From da37e82fb90d03ee5f194aa4c522edf912ec25ed Mon Sep 17 00:00:00 2001
From: =?UTF-8?q?Patryk=20J=C4=99drzejczak?=
 <patryk.jedrzejczak@scylladb.com>
Date: Fri, 29 Dec 2023 13:17:38 +0100
Subject: [PATCH] test: add test_remove_alive_node

We add a test for the Raft-based topology's new feature - rejecting
the removenode operation on the topology coordinator side if the
node being removed is considered alive by the failure detector.

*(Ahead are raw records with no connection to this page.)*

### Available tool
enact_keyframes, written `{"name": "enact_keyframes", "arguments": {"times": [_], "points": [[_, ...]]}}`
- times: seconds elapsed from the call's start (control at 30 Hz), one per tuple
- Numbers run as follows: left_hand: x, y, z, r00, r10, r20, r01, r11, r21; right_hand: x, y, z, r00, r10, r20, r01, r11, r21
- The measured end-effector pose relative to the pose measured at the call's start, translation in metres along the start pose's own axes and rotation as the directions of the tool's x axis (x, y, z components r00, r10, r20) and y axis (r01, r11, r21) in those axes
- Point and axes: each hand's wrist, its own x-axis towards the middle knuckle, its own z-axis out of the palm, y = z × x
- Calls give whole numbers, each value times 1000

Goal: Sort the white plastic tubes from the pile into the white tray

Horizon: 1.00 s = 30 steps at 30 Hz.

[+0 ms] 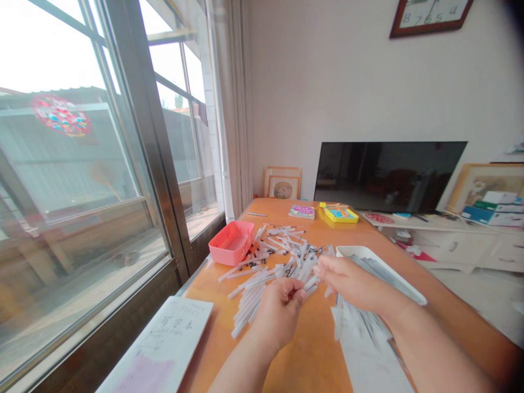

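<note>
My left hand (281,312) is closed in a pinch on a whitish translucent pen barrel (311,283) above the table. Just to its right, my right hand (338,273) has its fingers closed near the barrel's far end; what it grips is hidden. Around and beyond both hands lies a loose heap of similar pen barrels (250,297), many with black tips or caps (262,255). To the right, a white tray (413,295) holds thin dark pen refills (379,273). More thin sticks lie on a white paper (364,355) below my right hand.
A red-pink plastic box (229,254) stands left of the heap. Toward the far end of the wooden table (315,349) are a purple booklet (302,212), a yellow box (341,215) and a pen (257,214). A writing notebook (164,344) lies at the near left, by the window.
</note>
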Motion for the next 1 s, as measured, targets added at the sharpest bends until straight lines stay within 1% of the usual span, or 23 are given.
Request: {"name": "enact_keyframes", "arguments": {"times": [0.07, 0.13, 0.27, 0.33, 0.43, 0.53, 0.63, 0.73, 0.8, 0.9, 1.0], "points": [[0, 1, -1, 1000, 2, 8, -2, 1000, -10, 2, 0, 4, 1000, -7, -23, 8, 1000, 25], [0, 3, -2, 999, -11, 41, 13, 998, -57, 2, -3, 5, 999, 12, -30, -11, 999, 51], [1, 5, -3, 996, -49, 74, 62, 981, -182, -3, -9, -4, 996, 71, -58, -67, 994, 82], [0, 6, -3, 996, -53, 70, 67, 976, -208, -5, -9, -9, 996, 57, -61, -50, 991, 123], [0, 5, -2, 996, -47, 69, 60, 978, -201, -4, -7, -10, 999, 18, -28, -12, 986, 168], [-1, 6, -1, 997, -41, 69, 52, 985, -164, -1, -6, -4, 999, 14, -49, -10, 996, 86], [-1, 7, -1, 997, -35, 73, 45, 989, -138, 3, -6, 4, 991, -3, -132, -2, 999, -42], [-1, 8, -1, 996, -47, 73, 59, 984, -166, 4, -6, 6, 983, -26, -184, 16, 998, -53], [-1, 9, -2, 996, -53, 77, 68, 977, -201, 3, -6, 2, 987, -12, -161, 12, 1000, 0], [-2, 9, -3, 994, -53, 93, 74, 969, -235, 0, -4, -4, 997, -8, -75, 16, 995, 102], [-1, 8, -2, 994, -62, 85, 80, 970, -231, 0, 0, -6, 999, -20, -42, 25, 990, 137]]}}
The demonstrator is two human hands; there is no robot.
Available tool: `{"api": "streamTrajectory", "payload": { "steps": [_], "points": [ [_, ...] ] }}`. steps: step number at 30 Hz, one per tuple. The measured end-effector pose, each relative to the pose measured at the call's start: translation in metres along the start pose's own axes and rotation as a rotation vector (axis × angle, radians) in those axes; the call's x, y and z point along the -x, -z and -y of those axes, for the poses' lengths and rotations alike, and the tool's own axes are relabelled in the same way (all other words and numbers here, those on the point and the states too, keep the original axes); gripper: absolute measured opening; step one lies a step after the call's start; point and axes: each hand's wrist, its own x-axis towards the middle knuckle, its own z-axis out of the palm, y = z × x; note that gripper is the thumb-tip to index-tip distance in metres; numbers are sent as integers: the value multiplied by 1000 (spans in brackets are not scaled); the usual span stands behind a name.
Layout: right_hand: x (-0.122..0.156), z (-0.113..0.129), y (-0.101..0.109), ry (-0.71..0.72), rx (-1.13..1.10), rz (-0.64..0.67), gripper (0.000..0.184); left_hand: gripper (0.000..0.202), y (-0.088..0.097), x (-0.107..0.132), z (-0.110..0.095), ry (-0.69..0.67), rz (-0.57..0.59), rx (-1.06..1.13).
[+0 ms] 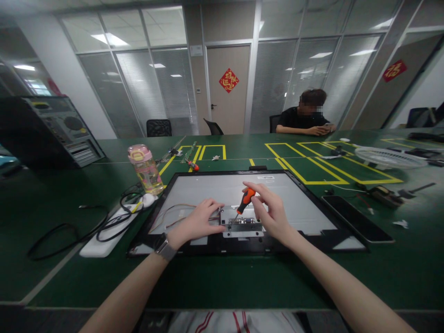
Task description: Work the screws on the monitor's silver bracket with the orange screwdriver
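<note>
A flat display panel [208,189] with a black frame lies back side up on the green table. Near its front edge sits a metal bracket [243,234] with a small circuit board [248,221] on it. My right hand [272,210] holds an orange and black screwdriver [246,200], index finger over the handle's end. The screwdriver leans, its tip down at the bracket's left part. My left hand [199,221] rests at the bracket's left edge, thumb and fingers apart on either side of the tip area. Thin wires [173,213] run leftward from under that hand.
Left of the panel are a pink-lidded bottle [145,171], a white power strip [104,238] and black cables [65,226]. Right are a phone [355,218] and a white racket-like object [390,157]. Another screwdriver [193,165] lies behind. A person [305,115] sits across the table.
</note>
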Motion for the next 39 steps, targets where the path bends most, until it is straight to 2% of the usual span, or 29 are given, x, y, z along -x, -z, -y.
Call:
{"api": "streamTrajectory", "payload": {
  "steps": [3,8,14,21,26,31,34,39],
  "points": [
    [1,0,-1,-14,-23,9,35,59,0,0,1,3,3,-8],
    [0,-3,-4,-2,70,-65,24,59,-1,1,2,-3,4,0],
    [-1,4,-1,-39,-78,12,32,59,-1,0,1,1,4,-7],
    [0,3,-5,-103,-170,-71,16,59,0,1,0,5,5,1],
    [1,4,-5,-116,-197,-69,23,59,-1,1,1,1,-2,-1],
    [0,4,-3,-141,-230,2,32,59,-1,0,1,4,1,-5],
    [0,4,-3,-149,-258,15,29,59,0,0,-1,8,8,-3],
    [0,5,-5,-142,-259,-43,22,59,1,0,-3,18,7,-5]
  ]
}}
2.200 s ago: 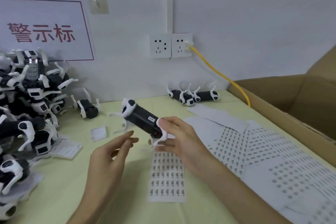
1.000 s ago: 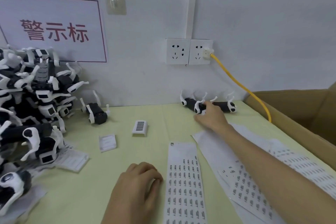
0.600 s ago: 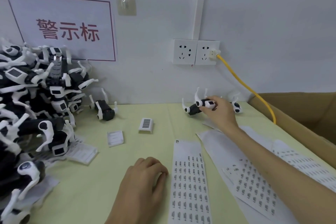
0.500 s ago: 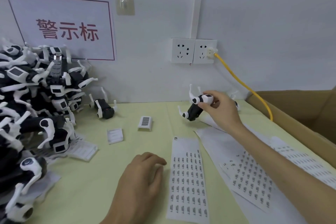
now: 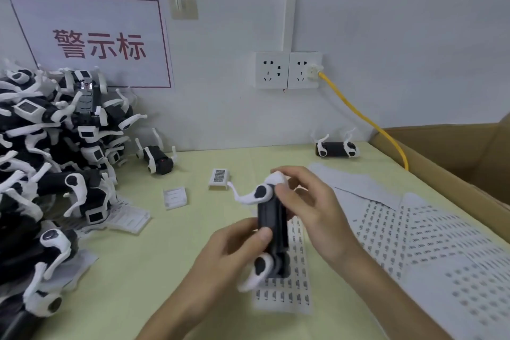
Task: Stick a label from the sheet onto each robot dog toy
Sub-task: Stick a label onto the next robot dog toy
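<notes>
Robot dog toy [image 5: 271,229] held above the label sheet [image 5: 292,292], black body on end, white legs out to the left. Left hand [image 5: 229,259] gripping lower body, thumb across the front. Right hand [image 5: 309,207] clasped round upper end, fingers curled over the top leg. Both hands on the same toy, close together. Label sheet flat on the yellow-green table [image 5: 154,262], partly hidden under the toy. Further label sheets [image 5: 414,234] spread at right, beside a cardboard box [image 5: 452,163]. One toy [image 5: 335,148] lying near the wall; another [image 5: 158,159] beside the large toy pile [image 5: 49,163] at left. Label on the held toy: cannot tell.
</notes>
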Action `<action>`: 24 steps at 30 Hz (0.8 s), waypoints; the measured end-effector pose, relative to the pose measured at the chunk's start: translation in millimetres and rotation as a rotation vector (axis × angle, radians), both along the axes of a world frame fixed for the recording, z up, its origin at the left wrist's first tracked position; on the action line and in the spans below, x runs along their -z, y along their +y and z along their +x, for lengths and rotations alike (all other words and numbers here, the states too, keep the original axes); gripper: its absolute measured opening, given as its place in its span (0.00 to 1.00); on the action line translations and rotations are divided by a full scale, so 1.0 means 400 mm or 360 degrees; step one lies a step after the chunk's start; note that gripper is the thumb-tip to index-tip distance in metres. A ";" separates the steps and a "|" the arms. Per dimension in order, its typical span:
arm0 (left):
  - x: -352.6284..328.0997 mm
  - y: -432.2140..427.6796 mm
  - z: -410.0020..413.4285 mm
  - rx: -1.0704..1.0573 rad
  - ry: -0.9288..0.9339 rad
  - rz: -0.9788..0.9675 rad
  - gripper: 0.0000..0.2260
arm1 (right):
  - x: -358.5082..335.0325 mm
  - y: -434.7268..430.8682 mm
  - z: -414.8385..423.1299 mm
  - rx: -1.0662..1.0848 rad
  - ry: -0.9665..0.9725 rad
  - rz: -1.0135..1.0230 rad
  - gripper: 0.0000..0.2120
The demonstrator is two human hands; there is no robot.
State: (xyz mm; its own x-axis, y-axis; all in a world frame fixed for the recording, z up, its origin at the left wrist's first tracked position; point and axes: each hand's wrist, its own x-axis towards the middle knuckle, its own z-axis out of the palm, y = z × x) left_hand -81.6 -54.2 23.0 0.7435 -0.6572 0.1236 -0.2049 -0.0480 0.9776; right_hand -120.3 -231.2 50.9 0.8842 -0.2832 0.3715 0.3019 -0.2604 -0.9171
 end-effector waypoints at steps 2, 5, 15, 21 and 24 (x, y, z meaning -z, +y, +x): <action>0.012 -0.014 -0.013 0.0034 0.0153 -0.0067 0.14 | 0.011 0.020 -0.003 0.0023 -0.0005 -0.0099 0.13; 0.024 -0.027 -0.021 -0.0082 0.0308 -0.0272 0.18 | 0.020 0.034 -0.016 -0.0011 -0.0002 -0.0107 0.14; 0.028 -0.019 -0.010 -0.0353 0.0600 -0.0776 0.24 | 0.049 0.083 -0.052 -0.0072 0.0110 -0.0236 0.22; 0.035 -0.006 0.004 -0.0251 0.0443 -0.0715 0.27 | 0.059 0.092 -0.058 -0.0058 -0.0073 -0.0182 0.25; 0.027 -0.011 0.015 -0.0229 0.0475 -0.0700 0.27 | 0.047 0.084 -0.059 -0.0150 -0.0072 -0.0060 0.18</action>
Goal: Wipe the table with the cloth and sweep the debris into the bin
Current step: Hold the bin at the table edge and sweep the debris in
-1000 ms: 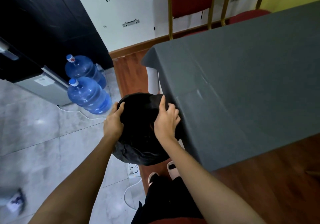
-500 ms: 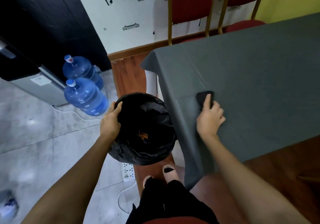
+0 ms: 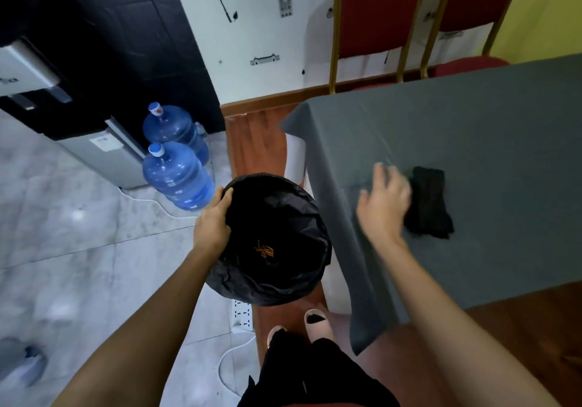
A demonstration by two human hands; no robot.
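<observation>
**Q:** Starting nearest the viewer and taking the bin (image 3: 267, 242) as landmark, what has changed?

**A:** Nearest, the left hand (image 3: 211, 224) still grips the bin's rim on the side away from the table (image 3: 472, 142), fingers curled over the black liner. The right hand (image 3: 382, 205), which half a second ago pressed the cloth (image 3: 428, 206) close to the table edge, is now open and motion-blurred, fingers spread; it overlaps the cloth's bin-side edge, and contact cannot be told.

**Q:** Where is the cloth now?

**A:** Lying crumpled on the grey tabletop, farther from the bin than before, no longer under the palm.

**Q:** What follows for the task?

**A:** Orange debris (image 3: 264, 250) lies inside the bin, and no debris shows on the visible tabletop, so the sweep appears largely done; judged from this, the cloth has been let go or is about to be taken up again.

**Q:** Beyond the bin?

**A:** Two blue water bottles (image 3: 176, 173), then red chairs (image 3: 378, 12) behind the table.
</observation>
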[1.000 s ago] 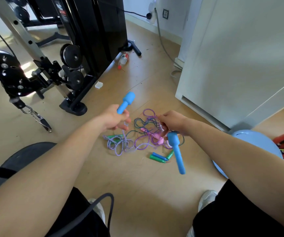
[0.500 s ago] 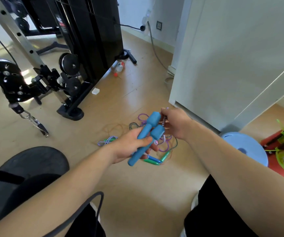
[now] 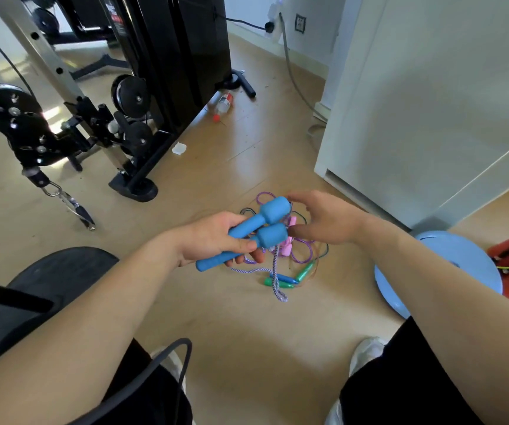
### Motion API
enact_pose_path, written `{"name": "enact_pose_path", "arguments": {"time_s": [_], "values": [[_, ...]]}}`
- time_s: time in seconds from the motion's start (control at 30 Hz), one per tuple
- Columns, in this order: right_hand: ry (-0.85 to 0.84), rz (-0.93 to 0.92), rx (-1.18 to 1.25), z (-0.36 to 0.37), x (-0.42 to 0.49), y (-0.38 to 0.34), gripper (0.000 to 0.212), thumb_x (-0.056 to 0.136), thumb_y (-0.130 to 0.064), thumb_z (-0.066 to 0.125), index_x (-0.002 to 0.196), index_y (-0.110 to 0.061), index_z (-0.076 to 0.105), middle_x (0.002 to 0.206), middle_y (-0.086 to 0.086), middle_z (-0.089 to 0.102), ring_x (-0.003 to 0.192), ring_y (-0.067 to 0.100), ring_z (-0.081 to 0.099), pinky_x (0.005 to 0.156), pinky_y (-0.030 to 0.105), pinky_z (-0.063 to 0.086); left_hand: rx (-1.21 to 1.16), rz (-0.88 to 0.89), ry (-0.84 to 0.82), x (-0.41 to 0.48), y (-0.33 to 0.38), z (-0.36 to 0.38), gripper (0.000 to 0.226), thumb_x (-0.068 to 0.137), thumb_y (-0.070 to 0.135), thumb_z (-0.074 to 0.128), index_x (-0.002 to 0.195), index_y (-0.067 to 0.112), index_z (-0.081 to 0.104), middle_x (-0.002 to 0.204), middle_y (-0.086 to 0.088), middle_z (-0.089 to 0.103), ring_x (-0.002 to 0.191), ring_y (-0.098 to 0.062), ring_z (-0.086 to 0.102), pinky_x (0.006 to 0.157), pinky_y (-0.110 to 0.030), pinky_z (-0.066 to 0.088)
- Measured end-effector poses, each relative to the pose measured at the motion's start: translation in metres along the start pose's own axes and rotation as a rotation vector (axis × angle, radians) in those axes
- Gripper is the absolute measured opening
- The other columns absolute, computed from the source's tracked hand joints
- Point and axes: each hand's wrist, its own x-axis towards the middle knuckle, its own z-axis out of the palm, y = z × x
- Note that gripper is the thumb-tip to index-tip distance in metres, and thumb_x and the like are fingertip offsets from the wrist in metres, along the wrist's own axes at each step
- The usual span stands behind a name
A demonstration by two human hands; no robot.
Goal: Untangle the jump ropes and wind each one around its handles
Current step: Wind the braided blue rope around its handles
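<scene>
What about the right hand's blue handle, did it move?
Yes. The blue handle went left past the green handles, into the left hand.

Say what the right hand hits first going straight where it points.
Probably the thick ends of the blue handles gripped by the left hand; the right hand points at them, though depth is unclear.

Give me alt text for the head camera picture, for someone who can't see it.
A person's left hand grips two blue jump-rope handles side by side, the open right hand beside their wide ends. Tangled ropes lie on the wooden floor below.
</scene>
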Motion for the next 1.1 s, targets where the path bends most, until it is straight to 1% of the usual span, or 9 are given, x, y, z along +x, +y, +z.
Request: {"name": "enact_pose_path", "arguments": {"time_s": [0.07,0.17,0.27,0.4,0.5,0.6,0.77,0.93,1.1], "values": [[-0.065,0.011,0.085,0.000,0.001,0.000,0.031,0.084,-0.010,0.067,0.102,-0.034,0.061,0.097,-0.002,0.068,0.090,0.015,0.063,0.079,0.027,0.048,-0.016,0.008,0.042,-0.001,-0.004,-0.003,0.023,0.094,0.010,0.065,0.116,0.005,0.062,0.103,-0.014,0.071,0.071,-0.021,0.060,0.065,-0.032,0.051],[-0.121,0.047,0.252,-0.001,0.004,-0.003,0.033,0.079,-0.016,0.059,0.111,-0.023,0.063,0.090,0.007,0.066,0.077,0.014,0.058,0.076,0.037,0.048,-0.083,0.025,0.132,-0.001,-0.007,-0.007,0.026,0.089,0.008,0.071,0.114,0.009,0.064,0.097,-0.012,0.068,0.074,-0.026,0.067,0.064,-0.034,0.055],[-0.122,0.075,0.412,0.000,0.006,-0.009,0.042,0.077,-0.029,0.056,0.118,-0.020,0.063,0.096,0.017,0.061,0.084,0.018,0.054,0.088,0.049,0.047,-0.158,0.029,0.174,-0.002,-0.009,-0.010,0.038,0.087,0.004,0.070,0.122,0.014,0.059,0.099,-0.015,0.071,0.076,-0.030,0.070,0.065,-0.035,0.057],[-0.113,0.100,0.550,0.007,0.004,-0.016,0.038,0.104,-0.035,0.045,0.128,-0.009,0.059,0.122,0.018,0.065,0.102,0.024,0.063,0.102,0.043,0.045,-0.171,0.056,0.154,-0.002,-0.006,-0.007,0.035,0.090,0.006,0.067,0.122,0.017,0.059,0.103,-0.015,0.073,0.082,-0.032,0.073,0.062,-0.028,0.056],[-0.063,0.115,0.656,0.017,0.008,-0.020,0.044,0.107,-0.036,0.030,0.122,-0.005,0.058,0.091,0.014,0.072,0.071,0.030,0.063,0.071,0.039,0.055,-0.168,0.066,0.182,0.001,-0.006,-0.005,0.033,0.090,0.005,0.066,0.122,0.015,0.059,0.106,-0.017,0.072,0.084,-0.026,0.073,0.061,-0.023,0.054],[0.055,0.169,0.581,0.028,0.014,-0.017,0.041,0.107,-0.041,0.032,0.101,-0.014,0.061,0.064,0.007,0.060,0.052,0.024,0.053,0.052,0.036,0.050,-0.068,0.040,0.170,0.006,-0.011,-0.009,0.031,0.092,0.007,0.065,0.122,0.014,0.059,0.108,-0.012,0.073,0.087,-0.023,0.074,0.069,-0.023,0.054],[0.090,0.164,0.295,0.044,0.017,-0.022,0.045,0.106,-0.044,0.033,0.086,-0.013,0.060,0.062,-0.004,0.055,0.057,0.014,0.052,0.071,0.042,0.052,-0.033,-0.043,0.077,0.007,-0.011,-0.002,0.037,0.089,0.017,0.072,0.122,0.017,0.057,0.106,-0.009,0.074,0.094,-0.034,0.072,0.078,-0.038,0.056],[-0.031,0.147,0.282,0.052,0.019,-0.026,0.047,0.103,-0.049,0.039,0.076,-0.011,0.051,0.065,0.002,0.051,0.056,0.015,0.047,0.062,0.034,0.044,-0.252,-0.128,0.158,0.014,-0.008,0.017,0.067,0.081,0.078,0.047,0.113,0.022,0.066,0.105,-0.016,0.072,0.093,-0.040,0.069,0.080,-0.050,0.056],[-0.013,0.158,0.222,0.046,0.020,-0.019,0.049,0.094,-0.053,0.056,0.085,-0.005,0.055,0.061,0.002,0.058,0.050,0.010,0.050,0.059,0.032,0.044,-0.403,-0.111,0.178,0.019,-0.012,0.018,0.043,0.091,0.059,0.049,0.100,0.025,0.072,0.101,-0.011,0.072,0.086,-0.029,0.066,0.076,-0.041,0.052]]}}
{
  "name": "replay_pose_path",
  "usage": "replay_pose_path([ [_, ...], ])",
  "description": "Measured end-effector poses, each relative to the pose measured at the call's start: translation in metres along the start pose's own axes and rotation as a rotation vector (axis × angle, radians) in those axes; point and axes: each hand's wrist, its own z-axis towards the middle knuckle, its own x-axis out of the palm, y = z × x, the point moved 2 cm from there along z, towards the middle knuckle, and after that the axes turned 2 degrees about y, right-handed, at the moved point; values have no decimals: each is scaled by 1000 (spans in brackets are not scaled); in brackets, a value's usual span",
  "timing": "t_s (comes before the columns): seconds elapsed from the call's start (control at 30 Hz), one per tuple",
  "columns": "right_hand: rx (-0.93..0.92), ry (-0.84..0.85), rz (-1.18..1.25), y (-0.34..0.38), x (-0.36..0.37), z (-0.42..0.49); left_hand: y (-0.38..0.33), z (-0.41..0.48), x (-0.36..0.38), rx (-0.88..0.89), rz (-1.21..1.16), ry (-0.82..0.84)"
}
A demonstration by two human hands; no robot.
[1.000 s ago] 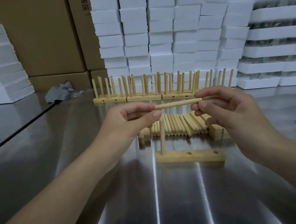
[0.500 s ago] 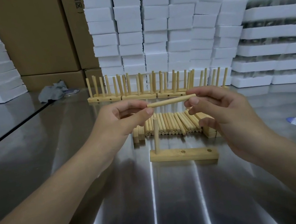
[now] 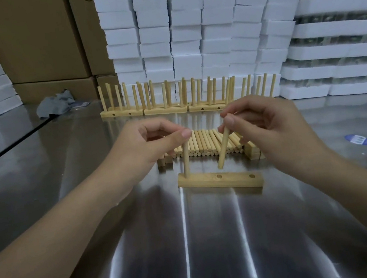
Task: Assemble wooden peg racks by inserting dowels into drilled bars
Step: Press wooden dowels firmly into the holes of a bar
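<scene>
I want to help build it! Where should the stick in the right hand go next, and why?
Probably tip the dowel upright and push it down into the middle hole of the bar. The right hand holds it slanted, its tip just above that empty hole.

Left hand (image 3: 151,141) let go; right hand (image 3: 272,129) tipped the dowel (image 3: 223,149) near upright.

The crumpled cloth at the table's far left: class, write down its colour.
The crumpled cloth is grey, best seen in the head view.
</scene>
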Motion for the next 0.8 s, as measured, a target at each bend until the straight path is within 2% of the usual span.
replay_pose_path([
  [0.47,-59,117,-106,-5,7,-3,0,-1,0,-33,47,-4],
  [0.8,-109,186,-38,-3,10,-6,0,-1,2,-44,62,1],
])
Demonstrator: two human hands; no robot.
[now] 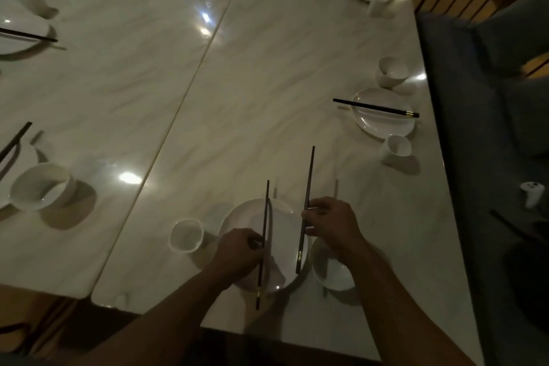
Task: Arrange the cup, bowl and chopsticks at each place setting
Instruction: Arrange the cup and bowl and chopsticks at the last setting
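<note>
At the near table edge lies a white plate (282,214). My left hand (237,252) pinches one dark chopstick (265,208) over the plate's left half. My right hand (329,223) pinches a second dark chopstick (309,175) over the plate's right rim. Both sticks point away from me, roughly parallel and apart. A white cup (186,235) stands just left of the plate. A white bowl (331,272) sits right of the plate, partly hidden under my right wrist.
Other settings ring the marble table (237,83): a plate with chopsticks (375,108), a cup (396,148) and a bowl (392,70) at right, a bowl (41,187) at left. A grey bench (490,128) with a white controller (531,194) runs along the right.
</note>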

Additionally, the test tests a case when the removenode operation
is rejected on the initiator side.
---
 .../topology_custom/test_remove_alive_node.py | 47 +++++++++++++++++++
 1 file changed, 47 insertions(+)
 create mode 100644 test/topology_custom/test_remove_alive_node.py

diff --git a/test/topology_custom/test_remove_alive_node.py b/test/topology_custom/test_remove_alive_node.py
new file mode 100644
index 0000000000..84e4759af3
--- /dev/null
+++ b/test/topology_custom/test_remove_alive_node.py
@@ -0,0 +1,47 @@
+#
+# Copyright (C) 2023-present ScyllaDB
+#
+# SPDX-License-Identifier: AGPL-3.0-or-later
+#
+from test.pylib.scylla_cluster import ReplaceConfig
+from test.pylib.manager_client import ManagerClient
+import asyncio
+import logging
+import pytest
+
+
+@pytest.mark.asyncio
+async def test_removing_alive_node_fails(manager: ManagerClient) -> None:
+    """
+    Test verifying that an attempt to remove an alive node fails as expected.
+    It uses a 3-node cluster:
+    srv1 - the topology coordinator,
+    srv2 - the removenode initiator,
+    srv3 - the node being removed.
+    srv1 has a much bigger failure detector timeout than srv2 to create a scenario
+    where srv2 considers srv3 dead, but srv1 still considers srv3 alive.
+    """
+    logging.info("Bootstrapping nodes")
+    srv1 = await manager.server_add(config={'failure_detector_timeout_in_ms': 300000})
+    srv2 = await manager.server_add(config={'failure_detector_timeout_in_ms': 2000})
+    srv3 = await manager.server_add()
+    await manager.server_sees_other_server(srv2.ip_addr, srv3.ip_addr)
+
+    # srv2 considers srv3 alive. The removenode operation should fail on the initiator
+    # side (in storage_service::raft_removenode).
+    logging.info(f"Removing {srv3} initiated by {srv2}")
+    await manager.remove_node(srv2.server_id, srv3.server_id, [],
+                              "the node being removed is alive, maybe you should use decommission instead?", False)
+
+    logging.info(f"Stopping {srv3}")
+    await manager.server_stop(srv3.server_id)
+    await manager.server_not_sees_other_server(srv2.ip_addr, srv3.ip_addr)
+
+    log_file1 = await manager.server_open_log(srv1.server_id)
+
+    # srv2 considers srv3 dead, but srv1 still considers srv3 alive. The removenode
+    # operation should fail on the topology coordinator side (in
+    # topology_coordinator::handle_node_transition).
+    logging.info(f"Removing {srv3} initiated by {srv2}")
+    await manager.remove_node(srv2.server_id, srv3.server_id, [], "Removenode failed. See earlier errors", False)
+    await log_file1.wait_for("raft topology: rejected removenode operation for node", timeout=60)